OTOH, the 27,000 extra men convicted represents a large amount of extra effort and resources. Domestic violence against women might not always have been taken seriously, but it has certainly been on the agenda far longer than that against men (and it's still regarded as a joke in a way that violence against women isn't).

> Almost as soon as it became known that men can also be victims of domestic abuse, the police and courts pulled their fingers out and treated it as a serious, unacceptable crime (rightly so) unlike the way they treat DV where a woman is the victim, in spite of decades of awareness.
> hence your correct assertion that “men are more likely to be prosecuted for domestic violence, and more likely to be convicted as well” of course they are, they’re more likely to do it

The figures I quoted were conviction rates as a percentage of those charged. Yes, there are fewer female abusers, but those that are charged are significantly less likely to be convicted than men.

Equally, of those men that commit DV, far more will be charged as a percentage than that of women committing DV.

Estimates for the number of women committing DV as compared with men vary, but the 15 to 1 ratio of male convictions to female is higher than all of them.

dittany Tue 06-Oct-09 08:33:12

Message withdrawn at poster's request.

HerBeatitude Tue 06-Oct-09 08:45:46

Because the convictions are dwarfed by the incidents, Snorbs.
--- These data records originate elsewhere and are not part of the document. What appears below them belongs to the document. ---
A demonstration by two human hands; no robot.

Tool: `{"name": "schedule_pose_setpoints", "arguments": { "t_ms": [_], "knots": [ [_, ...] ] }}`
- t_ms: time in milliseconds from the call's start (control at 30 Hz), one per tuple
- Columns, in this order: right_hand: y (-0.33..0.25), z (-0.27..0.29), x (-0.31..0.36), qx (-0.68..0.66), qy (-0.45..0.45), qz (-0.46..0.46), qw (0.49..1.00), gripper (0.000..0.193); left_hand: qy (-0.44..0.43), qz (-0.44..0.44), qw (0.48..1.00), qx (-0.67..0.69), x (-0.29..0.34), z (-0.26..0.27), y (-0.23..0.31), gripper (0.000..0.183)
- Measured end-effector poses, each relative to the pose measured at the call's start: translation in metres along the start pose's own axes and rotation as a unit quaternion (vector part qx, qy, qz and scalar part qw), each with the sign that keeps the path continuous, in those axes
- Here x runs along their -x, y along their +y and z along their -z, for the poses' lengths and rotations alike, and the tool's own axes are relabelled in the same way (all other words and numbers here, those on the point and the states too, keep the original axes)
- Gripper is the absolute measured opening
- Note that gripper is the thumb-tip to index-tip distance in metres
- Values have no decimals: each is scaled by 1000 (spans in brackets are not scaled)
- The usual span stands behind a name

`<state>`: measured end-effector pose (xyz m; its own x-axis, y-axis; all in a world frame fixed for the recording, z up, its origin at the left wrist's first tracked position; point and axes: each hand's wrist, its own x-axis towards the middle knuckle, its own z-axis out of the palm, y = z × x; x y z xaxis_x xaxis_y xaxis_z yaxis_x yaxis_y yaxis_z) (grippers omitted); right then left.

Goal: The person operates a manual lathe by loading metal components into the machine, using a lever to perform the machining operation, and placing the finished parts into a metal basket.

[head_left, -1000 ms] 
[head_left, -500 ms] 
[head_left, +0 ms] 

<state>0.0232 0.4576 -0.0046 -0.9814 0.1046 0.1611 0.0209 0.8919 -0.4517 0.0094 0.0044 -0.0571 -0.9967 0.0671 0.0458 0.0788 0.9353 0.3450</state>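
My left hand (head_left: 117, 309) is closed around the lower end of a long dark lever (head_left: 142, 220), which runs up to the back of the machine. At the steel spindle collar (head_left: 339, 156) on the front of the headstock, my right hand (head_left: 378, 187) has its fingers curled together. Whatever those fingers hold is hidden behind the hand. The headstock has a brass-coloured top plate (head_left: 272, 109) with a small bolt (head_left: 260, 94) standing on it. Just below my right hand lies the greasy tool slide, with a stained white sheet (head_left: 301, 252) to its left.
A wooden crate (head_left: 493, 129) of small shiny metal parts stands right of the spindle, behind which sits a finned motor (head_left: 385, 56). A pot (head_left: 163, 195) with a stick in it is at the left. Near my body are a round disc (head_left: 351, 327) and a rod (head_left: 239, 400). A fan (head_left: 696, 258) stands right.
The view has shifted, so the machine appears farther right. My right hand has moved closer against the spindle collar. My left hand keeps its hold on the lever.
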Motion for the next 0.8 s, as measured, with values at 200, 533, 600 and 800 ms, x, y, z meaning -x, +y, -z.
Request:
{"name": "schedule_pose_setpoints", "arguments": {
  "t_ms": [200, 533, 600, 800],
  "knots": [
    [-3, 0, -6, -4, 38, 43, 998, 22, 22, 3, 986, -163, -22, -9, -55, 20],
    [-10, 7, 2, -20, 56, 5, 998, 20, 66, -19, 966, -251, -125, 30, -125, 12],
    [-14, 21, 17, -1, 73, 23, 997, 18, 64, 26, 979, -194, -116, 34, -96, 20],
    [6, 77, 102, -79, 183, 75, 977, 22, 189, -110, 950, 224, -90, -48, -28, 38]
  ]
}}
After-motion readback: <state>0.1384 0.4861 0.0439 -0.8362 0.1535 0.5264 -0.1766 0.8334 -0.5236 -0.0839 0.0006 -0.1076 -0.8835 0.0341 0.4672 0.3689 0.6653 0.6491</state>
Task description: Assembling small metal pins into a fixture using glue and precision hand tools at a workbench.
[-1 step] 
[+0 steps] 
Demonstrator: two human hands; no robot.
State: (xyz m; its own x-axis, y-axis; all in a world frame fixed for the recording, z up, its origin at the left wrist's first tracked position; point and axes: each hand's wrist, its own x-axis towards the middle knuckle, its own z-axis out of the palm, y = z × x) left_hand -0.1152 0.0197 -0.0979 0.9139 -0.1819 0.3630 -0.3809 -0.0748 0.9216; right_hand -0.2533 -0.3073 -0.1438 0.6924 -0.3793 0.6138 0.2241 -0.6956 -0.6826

Half a million phone calls a year versus fewer than 50,000 convictions. And that’s not counting where phone calls aren’t made.

Some statistics here. the fact sheets are quite informative

Where are your figures from Someguy? Not sure what point you’re making, of course the resources should be targeted at the main source of the problem, but my point is that where “new” focus areas become recognised, the main, bread and butter source of the problem shouldn’t be neglected and we know how prone some public services are to fashions. You’ve focussed on the criminal justice system, but Social Services are just as important in this context and they are not subject to the criminal justice system, they use the family courts and we all know the problems with them.

I’m not sure I agree with this: “Equally, of those men that commit DV, far more will be charged as a percentage than that of women committing DV”. Figures are always a bit of a morass around this area because of definitions, collection methods etc., but it’s generally accepted that a woman will undergo something like 32 or 34 (can’t remember the exact figure) DV incidents before she even phones the police, so the idea that men are more likely to be charged, is just wrong. If the calls aren’t made, the man can’t be charged. Not sure if there are any reputable figures out there for male victims of DV, but I have seen something on that woman’s aid site about how women are far more likely to be the victim of several instances of DV, whereas men tend to report sooner.

But yes I agree with you that the likelihood is that this story will merely succeed in convincing some hysterical people that women are as likely to be paedohphiles as men, all men are, most women are, so we’d better keep our children away from any adult who isn’t CRB checked and never let them out anywhere anytime. Playstation manufacturers will have a field day.

And now I'm off to do some work, I'm not ignoring you if you reply but I have to earn my living. grin

TheShriekingHarpy Tue 06-Oct-09 10:55:52

Message withdrawn

HerBeatitude Tue 06-Oct-09 11:48:33

Wouldn't disagree with that harpy.

Monkeytrews Tue 06-Oct-09 12:12:14

lol

What's a 'fair proportion'?

The fact remains most paefophiles are male. That's why there is a "paranoia" about male babysitters, etc. Its always been there becasue it increases your evolutionary fittness by keeping your kids alive enough till they reproduce. It's not a culturally determined pheonomenon, its a pan cultural pan species one.